Formateur en intelligence artificielle ou instructeur d’IA : sous ces appellations un peu pompeuses se cache le métier le plus secret du moment, celui qui vise à entraîner une IA générative. Le site américain NBC News a pu, le 6 mai dernier, en approcher deux qui travaillent sur ChatGPT, le chat conversationnel qui a séduit près de 200 millions d’utilisateurs dans le monde.
Car derrière l’interface qui semble – à tort – fonctionner toute seule, ce sont des milliers de travailleurs de l’ombre qui s’activent pour que l’IA fonctionne bien, et qu’elle hallucine moins – qu’elle fasse moins d’erreurs. Derrière l’impression de magie, il y a une « main d’œuvre humaine importante », rappelle Sonam Jindal, de l’ONG Partnership on AI, une association américaine qui promeut la recherche et l’éducation autour de l’intelligence artificielle.
Des témoignages moins inquiétants que les Kényans
En janvier dernier, une enquête du Time montrait que des travailleurs kényans étaient payés quelques centimes pour quelques microtâches d’étiquetage – une étape indispensable dans le machine learning. Il s’agit d’assigner des étiquettes aux données, ce qui permet à l’IA d’apprendre à les reconnaître et à les distinguer. Or, contrairement à ces récits qui décrivaient un travail précaire et parcellisé, engendré par l’IA, les deux témoignages recueillis par nos confrères américains sont moins inquiétants.
Les deux travailleurs concernés sont d’abord mieux payés – autour de 15 dollars par heure – soit un peu plus que le minimum salarial dans certains États américains. Et peu de choses négatives en découlent – ni la pénibilité du métier, ni la précarité de leurs contrats ne sont évoqués directement par ces deux « formateurs d’IA ». Alexej Savraux, un trentenaire de Kansas City, explique ainsi que travailler en tant que sous-traitants d’OpenAI et d’autres sociétés de la Silicon Valley concurrentes lui a apporté une certaine stabilité.
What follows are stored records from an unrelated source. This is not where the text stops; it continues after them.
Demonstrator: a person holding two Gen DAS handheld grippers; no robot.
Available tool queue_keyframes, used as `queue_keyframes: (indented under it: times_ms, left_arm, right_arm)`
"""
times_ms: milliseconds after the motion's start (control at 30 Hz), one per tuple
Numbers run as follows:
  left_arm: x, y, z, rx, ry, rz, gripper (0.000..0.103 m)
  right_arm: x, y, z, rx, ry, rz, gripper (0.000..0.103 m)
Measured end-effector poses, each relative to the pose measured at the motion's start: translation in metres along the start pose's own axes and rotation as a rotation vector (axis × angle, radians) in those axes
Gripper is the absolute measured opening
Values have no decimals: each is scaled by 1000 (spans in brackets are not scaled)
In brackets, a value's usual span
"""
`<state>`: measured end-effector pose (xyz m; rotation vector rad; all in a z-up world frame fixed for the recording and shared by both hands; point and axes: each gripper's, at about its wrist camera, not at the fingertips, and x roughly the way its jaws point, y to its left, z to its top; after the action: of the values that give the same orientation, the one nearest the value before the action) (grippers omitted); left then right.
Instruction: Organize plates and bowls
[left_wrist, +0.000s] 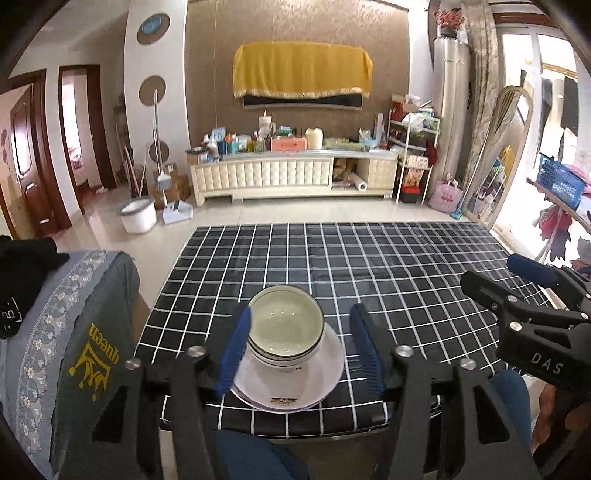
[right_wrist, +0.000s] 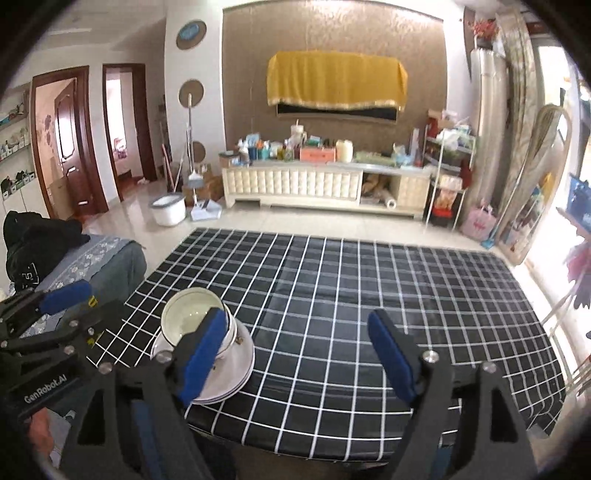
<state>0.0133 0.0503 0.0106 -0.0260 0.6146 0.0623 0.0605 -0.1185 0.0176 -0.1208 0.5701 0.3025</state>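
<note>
A: Left wrist view first: what was shown of the sorting?

B: Pale green ceramic bowls with dark rim lines (left_wrist: 284, 326) were seen nested one inside another, and the nest was set on a stack of white round plates (left_wrist: 288, 380). The whole pile stood near the front edge of the counter covered in black cloth with a white grid (left_wrist: 388, 266). No other dish was seen on it, so the stacking was judged to be finished, or nearly so.

A: And the claws?

B: The left claw (left_wrist: 301, 350) was held apart, its blue pads on either side of the pile but above and short of it; nothing was gripped. The right claw (right_wrist: 301, 354) was spread wide over bare cloth, well to the right of the pile, and was likewise empty.

A: What was left to do?

B: Little could be made out. Whether the pile was meant to be carried elsewhere could not be told.

A: Anything in the way?

B: A grey embroidered fabric cover (left_wrist: 74, 332) lay just left of the counter, with a black garment (right_wrist: 37, 243) on it. A white bucket (left_wrist: 138, 218) and a cream cabinet crowded with bottles (left_wrist: 280, 173) stood on the floor well beyond. The counter around the pile was unobstructed.
</note>
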Motion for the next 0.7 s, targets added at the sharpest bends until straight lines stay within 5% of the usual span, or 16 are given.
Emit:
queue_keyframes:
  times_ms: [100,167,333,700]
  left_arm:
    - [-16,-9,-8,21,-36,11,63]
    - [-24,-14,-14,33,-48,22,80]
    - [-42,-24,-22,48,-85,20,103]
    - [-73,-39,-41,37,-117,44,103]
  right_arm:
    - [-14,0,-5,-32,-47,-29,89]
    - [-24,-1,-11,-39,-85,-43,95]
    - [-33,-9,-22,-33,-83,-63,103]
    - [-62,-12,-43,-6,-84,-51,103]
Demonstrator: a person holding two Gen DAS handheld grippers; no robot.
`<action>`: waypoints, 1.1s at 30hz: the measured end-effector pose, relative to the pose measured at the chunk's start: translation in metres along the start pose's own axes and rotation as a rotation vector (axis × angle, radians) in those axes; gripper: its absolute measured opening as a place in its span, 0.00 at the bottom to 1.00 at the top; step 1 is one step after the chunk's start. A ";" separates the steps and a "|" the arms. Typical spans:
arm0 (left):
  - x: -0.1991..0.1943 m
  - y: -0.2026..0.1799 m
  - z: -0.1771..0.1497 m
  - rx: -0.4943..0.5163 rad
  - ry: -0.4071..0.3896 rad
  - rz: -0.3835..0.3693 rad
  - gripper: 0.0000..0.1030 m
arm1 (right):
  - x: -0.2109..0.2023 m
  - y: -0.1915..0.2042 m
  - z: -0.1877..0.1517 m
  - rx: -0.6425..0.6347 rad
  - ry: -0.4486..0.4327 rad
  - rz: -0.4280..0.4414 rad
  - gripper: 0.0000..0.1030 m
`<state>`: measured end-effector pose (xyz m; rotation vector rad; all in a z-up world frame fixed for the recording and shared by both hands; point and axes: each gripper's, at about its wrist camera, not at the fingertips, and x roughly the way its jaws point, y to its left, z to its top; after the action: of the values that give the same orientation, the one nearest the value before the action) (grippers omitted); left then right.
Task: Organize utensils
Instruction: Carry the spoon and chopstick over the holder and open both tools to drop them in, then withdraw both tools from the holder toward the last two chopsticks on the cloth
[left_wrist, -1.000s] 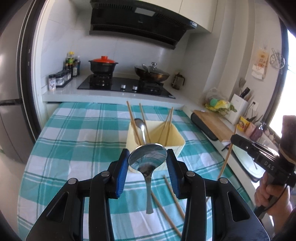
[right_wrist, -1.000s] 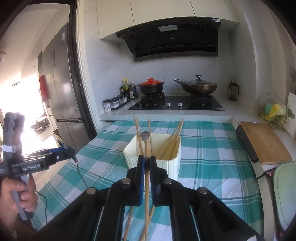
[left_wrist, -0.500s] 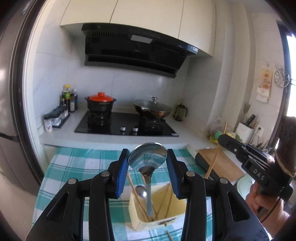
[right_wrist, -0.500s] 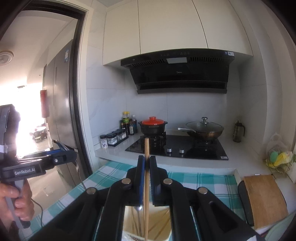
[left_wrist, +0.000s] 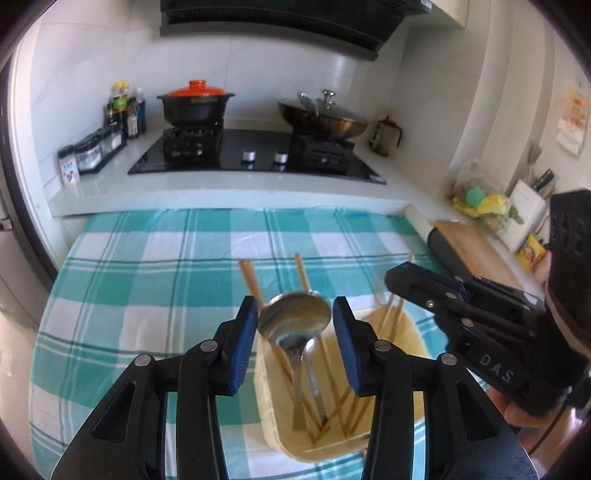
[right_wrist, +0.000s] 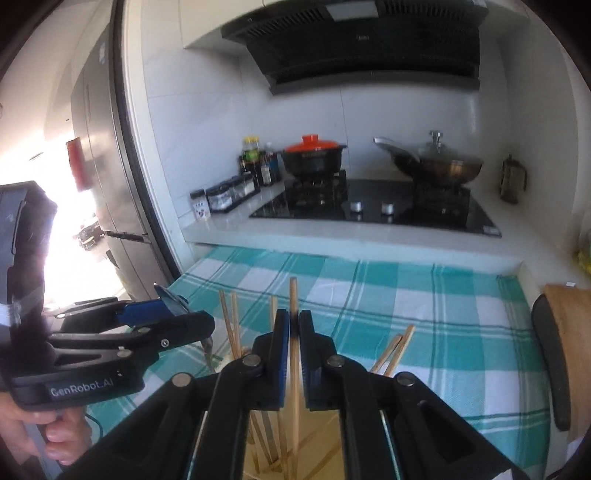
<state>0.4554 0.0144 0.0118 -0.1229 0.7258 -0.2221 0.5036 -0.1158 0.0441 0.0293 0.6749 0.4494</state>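
The left gripper (left_wrist: 294, 321) clamps a glossy steel spoon (left_wrist: 294, 318) by its bowl, over the cream bin (left_wrist: 271, 417). The right gripper (right_wrist: 291, 345) pinches one slim wooden chopstick (right_wrist: 293, 299) upright, beside it.

Utensil bin (left_wrist: 273, 424) sits lower middle on the table (left_wrist: 155, 280), chopsticks (left_wrist: 251, 284) and spoon (left_wrist: 295, 317) in it, stove (left_wrist: 255, 155) behind, upper frame.

Left gripper (left_wrist: 294, 328) grips a spoon bowl (left_wrist: 294, 320) between its blue pads; right gripper (right_wrist: 291, 354), just beside it, pinches one upright chopstick (right_wrist: 293, 295).
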 end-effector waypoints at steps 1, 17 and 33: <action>-0.002 0.001 -0.003 -0.002 0.004 0.002 0.60 | 0.005 -0.005 -0.002 0.026 0.017 -0.007 0.27; -0.107 -0.004 -0.128 0.038 0.038 0.152 0.91 | -0.143 0.029 -0.098 -0.130 0.020 -0.068 0.48; -0.131 -0.036 -0.203 0.049 0.026 0.230 0.97 | -0.196 0.050 -0.260 -0.015 0.092 -0.222 0.48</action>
<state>0.2187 0.0043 -0.0477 0.0108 0.7532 -0.0219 0.1904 -0.1818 -0.0348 -0.0801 0.7564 0.2435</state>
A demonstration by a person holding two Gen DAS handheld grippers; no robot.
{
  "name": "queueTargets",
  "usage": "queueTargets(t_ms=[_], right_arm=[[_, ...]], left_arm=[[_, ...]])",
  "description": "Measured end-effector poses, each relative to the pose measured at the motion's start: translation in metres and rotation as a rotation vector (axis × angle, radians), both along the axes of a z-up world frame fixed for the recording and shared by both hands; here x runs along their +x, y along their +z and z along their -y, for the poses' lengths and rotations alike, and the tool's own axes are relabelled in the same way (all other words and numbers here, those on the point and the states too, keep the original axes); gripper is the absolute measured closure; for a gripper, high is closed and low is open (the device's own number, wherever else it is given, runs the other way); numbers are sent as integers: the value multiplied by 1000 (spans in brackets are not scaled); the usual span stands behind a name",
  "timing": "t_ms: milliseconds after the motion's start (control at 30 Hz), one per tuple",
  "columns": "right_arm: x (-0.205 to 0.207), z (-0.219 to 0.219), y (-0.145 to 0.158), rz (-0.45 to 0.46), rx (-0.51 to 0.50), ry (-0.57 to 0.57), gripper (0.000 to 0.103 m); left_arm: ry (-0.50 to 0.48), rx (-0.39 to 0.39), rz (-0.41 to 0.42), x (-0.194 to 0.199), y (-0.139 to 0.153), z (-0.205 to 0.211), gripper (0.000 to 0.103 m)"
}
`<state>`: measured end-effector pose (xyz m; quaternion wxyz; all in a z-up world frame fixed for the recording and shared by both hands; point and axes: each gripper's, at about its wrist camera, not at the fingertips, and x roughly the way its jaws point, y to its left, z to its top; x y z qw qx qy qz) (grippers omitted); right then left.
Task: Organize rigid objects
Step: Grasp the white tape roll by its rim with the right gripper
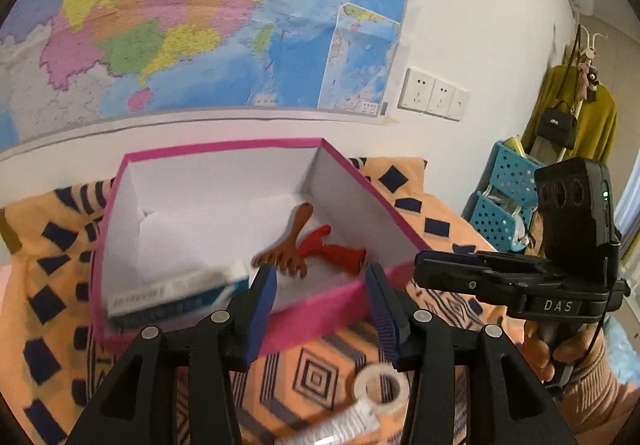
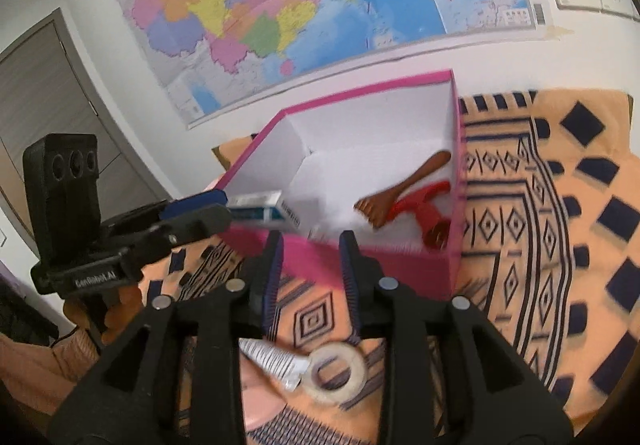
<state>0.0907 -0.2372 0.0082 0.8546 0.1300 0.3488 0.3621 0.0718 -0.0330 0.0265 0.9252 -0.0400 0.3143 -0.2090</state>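
Note:
A pink open box [image 1: 340,309] [image 2: 360,265] with a white inside stands on the patterned cloth. In it lie a brown wooden rake-shaped scraper [image 1: 294,241] [image 2: 404,189], a red plastic piece [image 1: 336,249] [image 2: 420,205] and a blue-and-white carton [image 1: 176,293] [image 2: 260,209]. My left gripper [image 1: 320,285] is open and empty just above the box's near wall; the carton looks blurred under its left finger. My right gripper [image 2: 310,245] is open and empty, near the box's front wall. A white tape ring [image 1: 382,387] [image 2: 336,373] and a white tube [image 1: 344,425] [image 2: 272,361] lie on the cloth beneath the grippers.
The orange cloth with dark patterns [image 2: 540,245] covers the surface. A map [image 1: 180,25] hangs on the wall behind. Blue perforated baskets [image 1: 504,201] and a yellow garment [image 1: 576,113] stand at the right. A door [image 2: 48,93] is at the left.

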Motion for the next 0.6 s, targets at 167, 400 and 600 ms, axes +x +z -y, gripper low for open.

Celui qui a été éboueur et vendeur de sandwich passe désormais ses journées à étiqueter des photos pour que l’IA reconnaisse par exemple l’image d’une voiture dès qu’elle en voit une.
« Sans nous, il n’y aurait pas d’IA »
Il fait également des prédictions sur le texte que les applications devraient générer ensuite. « Nous sommes des travailleurs de base, mais sans nous, il n’y aurait pas de systèmes linguistiques d’IA. Vous pouvez concevoir tous les réseaux neuronaux que vous voulez, vous pouvez impliquer tous les chercheurs que vous voulez, mais sans étiqueteurs, vous n’avez pas de ChatGPT », rapporte-t-il à nos confrères.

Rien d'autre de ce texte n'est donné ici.